Cuney-Hare contributed articles to periodicals such as Musical America, Musical Observer, Musical Quarterly and the Christian Science Monitor and for years served as music editor of The Crisis — the journal of the NAACP.  In 1913, she published a biography of her father, Norris Wright Cuney: A Tribune of the Black People, and edited a collection of poetry titled The Message of the Trees: An Anthology of Leaves and Branches (1918). A gifted playwright, she also wrote Antar of Araby, a play about a black Arabian slave poet-warrior, and on May 15, 1928, staged it in Boston under her direction with the Allied Arts Players.
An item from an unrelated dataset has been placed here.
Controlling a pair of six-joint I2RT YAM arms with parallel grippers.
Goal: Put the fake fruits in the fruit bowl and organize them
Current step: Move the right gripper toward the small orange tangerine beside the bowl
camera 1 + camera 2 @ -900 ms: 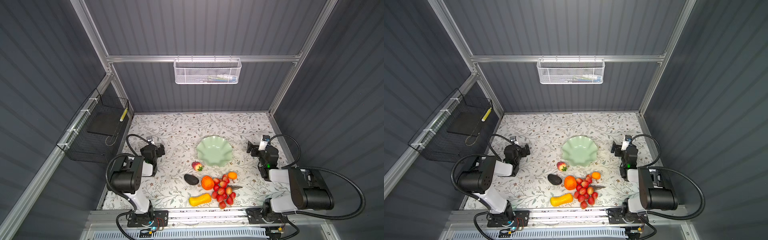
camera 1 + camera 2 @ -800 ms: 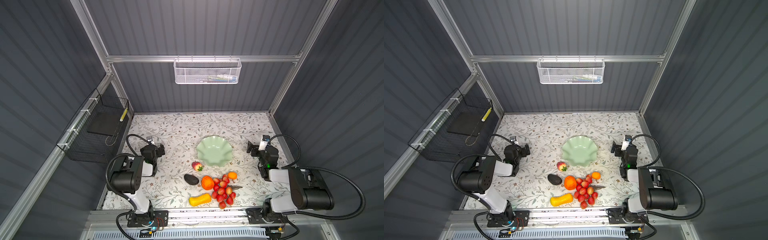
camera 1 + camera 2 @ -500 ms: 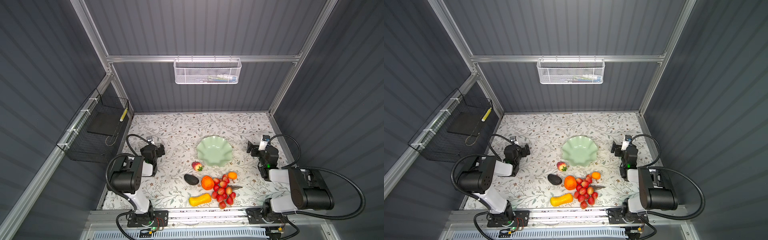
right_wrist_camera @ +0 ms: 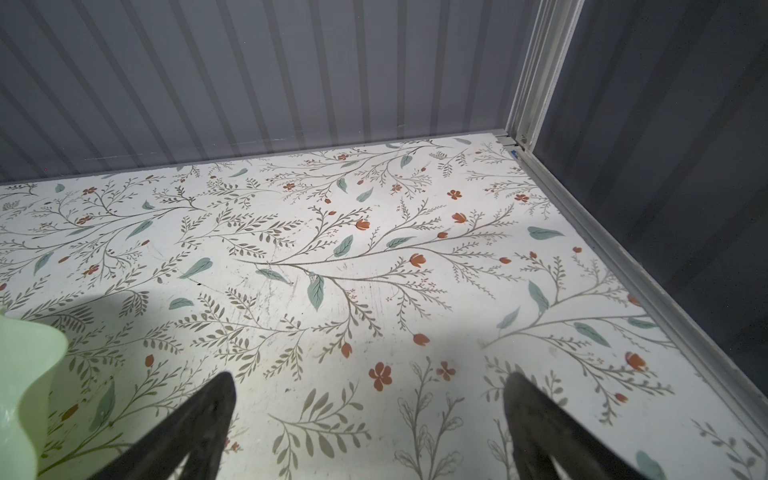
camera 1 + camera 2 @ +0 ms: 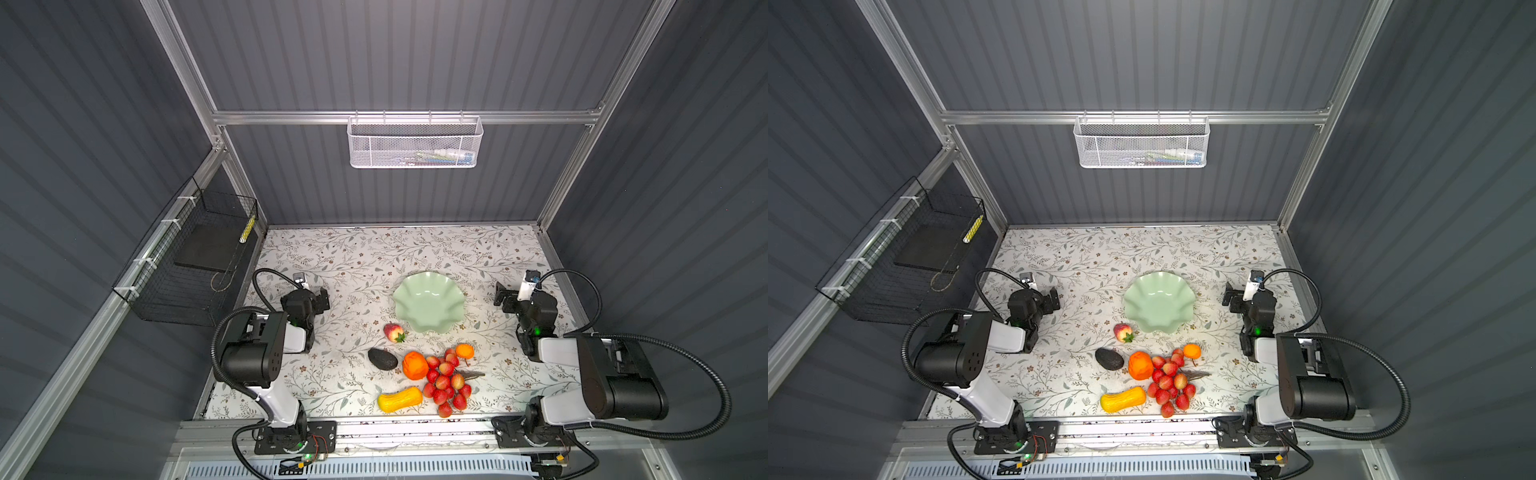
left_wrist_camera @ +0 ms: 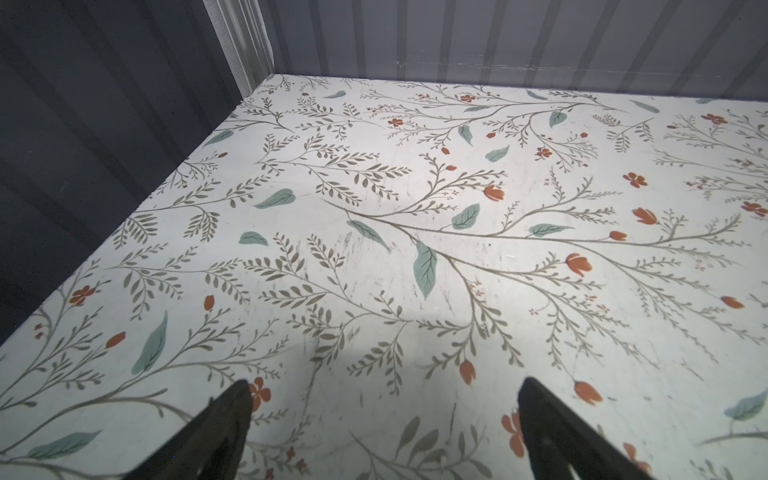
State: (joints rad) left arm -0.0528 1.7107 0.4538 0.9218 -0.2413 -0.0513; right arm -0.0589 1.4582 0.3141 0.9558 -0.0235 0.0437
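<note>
From my console: the floral table [image 5: 374,257] carries everything. My left gripper [image 6: 384,384] and right gripper [image 4: 370,376] hover over bare tabletop, jaws spread wide, grasping nothing. Between them mid-table sits the mint fruit bowl [image 5: 428,301]. All the fruits lie outside it, toward the front rail: bunch of red berries [image 5: 446,380], gourd [image 5: 400,400], larger orange [image 5: 414,365], avocado [image 5: 382,358], strawberry [image 5: 393,332] just beside the bowl's rim, small orange [image 5: 464,351].

Bright overhead light floods the table [image 5: 357,266] while walls [image 5: 374,62] sit dim; wrist views sharp, soft shadows, edges bowed.
</note>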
In 1908, Cuney-Hare’s daughter died at the age of 8. If that personal tragedy was not enough to crush her spirit, tuberculosis claimed both her parents and left her brother, Lloyd, incapacitated. Learning in December 1930 of advanced tuberculosis in her brother’s lungs, she wrote, “I have girded on my armor now and I am prepared to make the fight with him, hopeless as it may seem.”

Her live-in mother-in-law and her second husband, William, also suffered ill health, requiring Cuney-Hare to become a “nurse, maid and housekeeper in one.” Vowing to stick by her husband, she informed Du Bois in a letter on July 17, 1932, “I want to stay in Boston or nearby if possible, as I cannot leave Will, an invalid. He has no one but me.” Indeed, she showed great concern for others, though by then she herself had been diagnosed with cancer.

As a participant in the Harlem Renaissance, she helped to document the development of black America’s musical and theatrical arts movement. But Cuney-Hare is best known for her groundbreaking book, Negro Musicians and Their Music. Published in 1936, the 439-page volume traces the development of African American music from its African roots to the birth of jazz.

Shortly before the publication of that work, Maud Cuney-Hare died of cancer in Boston on Feb. 13, 1936. That this multi-talented charitable woman was able to accomplish what she did while caring for ill family members and fighting her own battle with cancer is astonishing. Du Bois called her “the bravest woman” he had ever known.